EXERCISE :: Once the line holding "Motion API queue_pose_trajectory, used" is found in the listing below, write it out and each later line exactly, up to and including the one holding "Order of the".
============
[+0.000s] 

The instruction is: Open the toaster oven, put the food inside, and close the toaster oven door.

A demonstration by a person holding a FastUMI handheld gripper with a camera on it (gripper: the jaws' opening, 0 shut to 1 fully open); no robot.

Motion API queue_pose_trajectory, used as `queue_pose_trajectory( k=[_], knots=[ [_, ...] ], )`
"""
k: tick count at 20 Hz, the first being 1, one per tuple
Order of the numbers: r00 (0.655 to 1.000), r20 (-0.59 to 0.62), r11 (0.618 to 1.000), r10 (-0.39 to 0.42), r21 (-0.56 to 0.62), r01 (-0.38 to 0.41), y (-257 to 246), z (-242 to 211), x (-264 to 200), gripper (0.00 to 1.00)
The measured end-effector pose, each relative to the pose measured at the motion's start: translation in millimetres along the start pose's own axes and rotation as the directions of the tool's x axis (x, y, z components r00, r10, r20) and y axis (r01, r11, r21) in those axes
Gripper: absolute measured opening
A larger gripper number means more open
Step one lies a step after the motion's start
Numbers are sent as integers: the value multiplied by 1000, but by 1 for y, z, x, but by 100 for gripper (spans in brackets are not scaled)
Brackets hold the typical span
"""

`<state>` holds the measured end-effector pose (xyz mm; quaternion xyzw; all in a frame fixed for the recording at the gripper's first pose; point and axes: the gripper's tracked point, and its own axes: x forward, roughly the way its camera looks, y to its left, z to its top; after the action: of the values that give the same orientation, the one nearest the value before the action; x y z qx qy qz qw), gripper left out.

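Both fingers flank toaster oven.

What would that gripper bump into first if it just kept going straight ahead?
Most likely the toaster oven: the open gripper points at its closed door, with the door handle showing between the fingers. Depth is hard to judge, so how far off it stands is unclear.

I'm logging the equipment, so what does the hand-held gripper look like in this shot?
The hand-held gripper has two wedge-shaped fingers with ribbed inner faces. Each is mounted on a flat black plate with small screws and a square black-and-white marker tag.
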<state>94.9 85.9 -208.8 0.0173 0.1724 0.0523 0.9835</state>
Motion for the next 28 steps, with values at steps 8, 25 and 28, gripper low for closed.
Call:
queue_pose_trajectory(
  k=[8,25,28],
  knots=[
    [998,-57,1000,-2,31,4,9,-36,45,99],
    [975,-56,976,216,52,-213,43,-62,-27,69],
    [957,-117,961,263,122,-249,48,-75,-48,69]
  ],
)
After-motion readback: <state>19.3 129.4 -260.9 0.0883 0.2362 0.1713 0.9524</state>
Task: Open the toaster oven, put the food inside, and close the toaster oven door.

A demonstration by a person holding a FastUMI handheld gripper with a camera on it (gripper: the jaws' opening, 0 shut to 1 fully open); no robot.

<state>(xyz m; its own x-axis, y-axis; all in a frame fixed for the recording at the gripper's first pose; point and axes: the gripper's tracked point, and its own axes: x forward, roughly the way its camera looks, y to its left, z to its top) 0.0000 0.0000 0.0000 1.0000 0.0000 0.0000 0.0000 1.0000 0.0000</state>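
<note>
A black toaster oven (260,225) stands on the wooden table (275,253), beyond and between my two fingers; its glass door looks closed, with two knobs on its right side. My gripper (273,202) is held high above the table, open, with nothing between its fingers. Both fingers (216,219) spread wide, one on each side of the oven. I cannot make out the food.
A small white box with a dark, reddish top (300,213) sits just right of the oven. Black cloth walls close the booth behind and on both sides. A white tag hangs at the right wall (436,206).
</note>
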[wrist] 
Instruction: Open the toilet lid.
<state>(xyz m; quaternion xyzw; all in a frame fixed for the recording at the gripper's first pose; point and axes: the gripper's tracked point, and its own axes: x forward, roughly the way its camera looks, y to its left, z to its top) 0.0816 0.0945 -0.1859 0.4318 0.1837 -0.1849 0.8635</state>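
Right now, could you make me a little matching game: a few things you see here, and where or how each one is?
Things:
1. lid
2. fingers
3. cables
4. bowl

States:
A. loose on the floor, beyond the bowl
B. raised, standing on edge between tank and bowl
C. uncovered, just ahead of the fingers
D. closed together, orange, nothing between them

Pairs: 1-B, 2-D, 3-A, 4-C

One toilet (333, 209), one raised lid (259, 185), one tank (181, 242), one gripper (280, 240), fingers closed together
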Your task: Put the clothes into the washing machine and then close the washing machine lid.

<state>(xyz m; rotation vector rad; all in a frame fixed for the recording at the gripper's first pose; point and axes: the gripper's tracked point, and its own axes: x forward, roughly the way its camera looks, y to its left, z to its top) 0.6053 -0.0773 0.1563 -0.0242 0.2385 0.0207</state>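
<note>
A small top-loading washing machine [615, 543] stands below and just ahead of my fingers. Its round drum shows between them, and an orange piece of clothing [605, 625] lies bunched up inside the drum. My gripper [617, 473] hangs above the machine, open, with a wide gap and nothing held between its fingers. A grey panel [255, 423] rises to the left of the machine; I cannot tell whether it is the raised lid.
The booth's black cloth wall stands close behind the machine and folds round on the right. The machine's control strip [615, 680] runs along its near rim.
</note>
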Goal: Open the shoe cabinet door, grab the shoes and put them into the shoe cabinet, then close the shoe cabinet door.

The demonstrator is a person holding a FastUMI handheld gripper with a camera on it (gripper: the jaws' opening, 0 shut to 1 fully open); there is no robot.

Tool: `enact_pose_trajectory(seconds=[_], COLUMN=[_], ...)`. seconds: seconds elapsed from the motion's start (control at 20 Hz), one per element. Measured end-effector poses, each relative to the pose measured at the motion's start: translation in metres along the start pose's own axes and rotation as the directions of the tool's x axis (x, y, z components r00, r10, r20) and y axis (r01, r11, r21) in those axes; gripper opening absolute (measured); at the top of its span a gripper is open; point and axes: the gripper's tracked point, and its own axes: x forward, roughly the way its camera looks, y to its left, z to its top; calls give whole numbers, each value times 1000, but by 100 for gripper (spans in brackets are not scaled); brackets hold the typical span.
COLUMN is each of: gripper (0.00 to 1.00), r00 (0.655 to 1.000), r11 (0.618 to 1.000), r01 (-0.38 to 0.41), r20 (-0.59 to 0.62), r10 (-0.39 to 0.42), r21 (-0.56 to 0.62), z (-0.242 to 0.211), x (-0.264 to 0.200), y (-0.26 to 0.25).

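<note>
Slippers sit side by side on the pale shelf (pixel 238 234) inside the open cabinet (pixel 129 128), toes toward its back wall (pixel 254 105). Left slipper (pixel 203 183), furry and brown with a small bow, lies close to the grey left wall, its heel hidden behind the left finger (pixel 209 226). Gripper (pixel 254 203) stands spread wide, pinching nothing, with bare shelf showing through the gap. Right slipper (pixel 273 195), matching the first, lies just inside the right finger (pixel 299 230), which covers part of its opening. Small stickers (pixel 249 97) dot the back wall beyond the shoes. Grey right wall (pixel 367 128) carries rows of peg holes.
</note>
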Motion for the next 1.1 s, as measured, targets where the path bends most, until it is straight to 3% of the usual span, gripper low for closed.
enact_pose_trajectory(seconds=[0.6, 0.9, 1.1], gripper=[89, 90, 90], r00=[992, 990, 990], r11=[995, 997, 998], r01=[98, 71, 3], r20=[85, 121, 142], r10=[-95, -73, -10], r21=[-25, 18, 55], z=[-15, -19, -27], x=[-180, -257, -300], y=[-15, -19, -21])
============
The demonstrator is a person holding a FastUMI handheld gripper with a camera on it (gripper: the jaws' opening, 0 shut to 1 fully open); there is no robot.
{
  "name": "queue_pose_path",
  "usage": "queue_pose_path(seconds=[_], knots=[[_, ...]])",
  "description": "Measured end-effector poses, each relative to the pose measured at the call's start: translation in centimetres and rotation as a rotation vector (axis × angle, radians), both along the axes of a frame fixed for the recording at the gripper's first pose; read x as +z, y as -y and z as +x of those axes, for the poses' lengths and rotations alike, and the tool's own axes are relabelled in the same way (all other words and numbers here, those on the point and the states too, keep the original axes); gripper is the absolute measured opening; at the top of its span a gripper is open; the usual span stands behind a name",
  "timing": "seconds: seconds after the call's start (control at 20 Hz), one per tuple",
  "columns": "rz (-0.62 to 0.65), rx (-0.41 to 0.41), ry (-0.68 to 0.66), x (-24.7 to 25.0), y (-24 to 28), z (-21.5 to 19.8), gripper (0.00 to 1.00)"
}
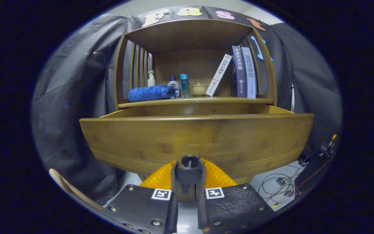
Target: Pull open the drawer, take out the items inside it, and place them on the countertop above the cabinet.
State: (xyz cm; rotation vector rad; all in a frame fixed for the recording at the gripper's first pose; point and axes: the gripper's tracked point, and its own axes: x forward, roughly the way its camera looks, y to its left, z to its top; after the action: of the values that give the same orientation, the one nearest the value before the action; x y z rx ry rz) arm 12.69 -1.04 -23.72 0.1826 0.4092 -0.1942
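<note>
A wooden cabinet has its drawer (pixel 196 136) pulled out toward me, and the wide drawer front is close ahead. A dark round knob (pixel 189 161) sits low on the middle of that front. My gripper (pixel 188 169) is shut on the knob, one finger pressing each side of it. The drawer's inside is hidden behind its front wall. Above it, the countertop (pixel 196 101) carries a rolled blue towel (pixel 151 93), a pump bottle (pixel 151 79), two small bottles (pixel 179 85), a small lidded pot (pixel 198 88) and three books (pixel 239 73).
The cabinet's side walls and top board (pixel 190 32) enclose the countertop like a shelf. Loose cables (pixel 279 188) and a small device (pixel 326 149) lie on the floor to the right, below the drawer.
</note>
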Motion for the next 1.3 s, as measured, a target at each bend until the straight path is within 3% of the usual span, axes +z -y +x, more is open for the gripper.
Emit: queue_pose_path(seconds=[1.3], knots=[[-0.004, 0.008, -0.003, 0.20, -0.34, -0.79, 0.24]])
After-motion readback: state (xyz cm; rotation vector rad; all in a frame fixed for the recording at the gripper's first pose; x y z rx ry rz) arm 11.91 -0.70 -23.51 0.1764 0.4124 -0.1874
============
RESPONSE BELOW ::
Motion API queue_pose_trajectory, used as `queue_pose_trajectory( k=[_], knots=[ [_, ...] ], )`
"""
k: tick count at 20 Hz, the first being 1, one per tuple
Order of the numbers: r00 (0.655 to 1.000), r20 (-0.59 to 0.62), r11 (0.618 to 1.000), r10 (-0.39 to 0.42), r21 (-0.56 to 0.62), r01 (-0.38 to 0.41), y (-257 to 246), z (-242 to 211), x (-264 to 200), gripper (0.00 to 1.00)

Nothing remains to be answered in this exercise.